The purpose of this study is to identify the most common type of fractures to the hand and fingers in the sport of surfing.
All surfing related hand injuries that were reported to our hospital between January 2008 and June 2014 were analysed.
Twenty-six patient files held a clear description of a trauma related to the surf sport. We found 18 digital fractures, of which 16 (89%) at the distal phalanx. Thirteen of these fractures (72%) concerned the fourth finger. The fracture type was the same in 14 patients: an open extra-articular transverse fracture of the distal phalanx. Three patients needed an amputation of the distal phalanx. Seventeen of 18 injuries were caused by the leash of the surfboard.

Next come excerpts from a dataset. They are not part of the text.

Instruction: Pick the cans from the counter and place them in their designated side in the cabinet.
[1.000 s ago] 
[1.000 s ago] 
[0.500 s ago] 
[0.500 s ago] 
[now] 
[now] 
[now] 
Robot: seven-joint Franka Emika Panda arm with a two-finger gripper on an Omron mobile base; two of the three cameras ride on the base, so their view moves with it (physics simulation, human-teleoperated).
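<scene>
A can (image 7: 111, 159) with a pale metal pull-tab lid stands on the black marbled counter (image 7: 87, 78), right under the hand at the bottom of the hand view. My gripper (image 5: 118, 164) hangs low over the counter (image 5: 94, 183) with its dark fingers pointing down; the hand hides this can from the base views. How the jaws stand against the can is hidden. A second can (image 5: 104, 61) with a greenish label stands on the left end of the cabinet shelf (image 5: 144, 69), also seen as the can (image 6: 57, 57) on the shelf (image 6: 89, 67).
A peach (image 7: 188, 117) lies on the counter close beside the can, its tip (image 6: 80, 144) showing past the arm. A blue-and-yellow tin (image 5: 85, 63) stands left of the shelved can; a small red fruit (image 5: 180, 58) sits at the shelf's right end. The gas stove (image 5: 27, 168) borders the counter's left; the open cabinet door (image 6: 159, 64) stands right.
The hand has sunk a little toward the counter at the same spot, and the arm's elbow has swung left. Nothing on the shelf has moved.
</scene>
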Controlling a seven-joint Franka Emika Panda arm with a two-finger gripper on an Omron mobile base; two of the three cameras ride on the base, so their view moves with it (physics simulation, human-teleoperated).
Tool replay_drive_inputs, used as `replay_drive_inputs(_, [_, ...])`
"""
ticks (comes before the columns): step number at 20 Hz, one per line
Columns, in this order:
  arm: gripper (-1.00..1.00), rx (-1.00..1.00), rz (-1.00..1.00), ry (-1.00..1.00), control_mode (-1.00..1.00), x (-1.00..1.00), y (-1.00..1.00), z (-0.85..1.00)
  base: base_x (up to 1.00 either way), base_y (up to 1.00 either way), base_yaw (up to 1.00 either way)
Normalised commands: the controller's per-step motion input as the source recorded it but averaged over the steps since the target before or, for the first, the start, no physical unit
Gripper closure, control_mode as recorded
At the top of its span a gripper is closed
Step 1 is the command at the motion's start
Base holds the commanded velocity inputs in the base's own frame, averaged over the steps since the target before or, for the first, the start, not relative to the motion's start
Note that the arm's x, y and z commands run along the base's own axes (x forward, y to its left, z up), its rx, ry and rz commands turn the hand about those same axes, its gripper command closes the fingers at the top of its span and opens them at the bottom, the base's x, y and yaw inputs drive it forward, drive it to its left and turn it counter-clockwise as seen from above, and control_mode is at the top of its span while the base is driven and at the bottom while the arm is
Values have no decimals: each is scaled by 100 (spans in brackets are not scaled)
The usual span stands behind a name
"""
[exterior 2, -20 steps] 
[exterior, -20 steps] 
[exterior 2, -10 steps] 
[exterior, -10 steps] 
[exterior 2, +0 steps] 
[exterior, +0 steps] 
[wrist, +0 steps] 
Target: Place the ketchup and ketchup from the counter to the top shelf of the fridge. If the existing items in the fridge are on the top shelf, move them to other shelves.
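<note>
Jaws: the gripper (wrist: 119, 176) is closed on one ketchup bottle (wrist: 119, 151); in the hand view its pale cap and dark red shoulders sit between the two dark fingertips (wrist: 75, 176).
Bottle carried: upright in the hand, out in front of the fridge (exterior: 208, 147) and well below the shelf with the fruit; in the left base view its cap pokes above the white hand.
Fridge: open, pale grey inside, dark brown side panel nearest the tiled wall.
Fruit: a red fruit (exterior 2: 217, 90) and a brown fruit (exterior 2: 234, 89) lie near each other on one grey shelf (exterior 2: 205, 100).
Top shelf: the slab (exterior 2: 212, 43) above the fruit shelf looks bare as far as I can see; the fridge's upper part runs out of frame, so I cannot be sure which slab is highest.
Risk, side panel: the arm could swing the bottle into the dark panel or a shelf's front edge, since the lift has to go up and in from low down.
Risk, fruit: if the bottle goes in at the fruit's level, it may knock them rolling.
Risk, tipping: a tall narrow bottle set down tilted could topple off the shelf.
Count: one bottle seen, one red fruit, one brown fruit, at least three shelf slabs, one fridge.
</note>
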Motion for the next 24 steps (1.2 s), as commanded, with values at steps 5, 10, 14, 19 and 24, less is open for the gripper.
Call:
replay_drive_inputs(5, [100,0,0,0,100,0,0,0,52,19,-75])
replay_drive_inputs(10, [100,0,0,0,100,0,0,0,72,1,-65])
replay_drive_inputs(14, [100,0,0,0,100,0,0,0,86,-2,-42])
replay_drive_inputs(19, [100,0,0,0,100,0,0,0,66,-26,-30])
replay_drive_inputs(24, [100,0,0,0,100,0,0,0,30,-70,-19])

Surfing may lead to significant trauma to the fingers, mainly due to the leash. This can be caused when grasping the leash while it snaps to tension, which may lead to hyperflexion of the distal phalanx, resulting in a typical transphalangeal fracture. Also, when the leash is wrapped around a finger or grasped near the attachment of the leash to the board, ring avulsion-like trauma may occur, leading to open fractures or (partial) amputations. Clinical relevance – recognizing that surf leash trauma causes a particular type of fracture to the distal phalanx, may lead to better education of both surfers and emergency ward staff. In addition, with increased knowledge of the underlying mechanism, this type of trauma might easily be prevented.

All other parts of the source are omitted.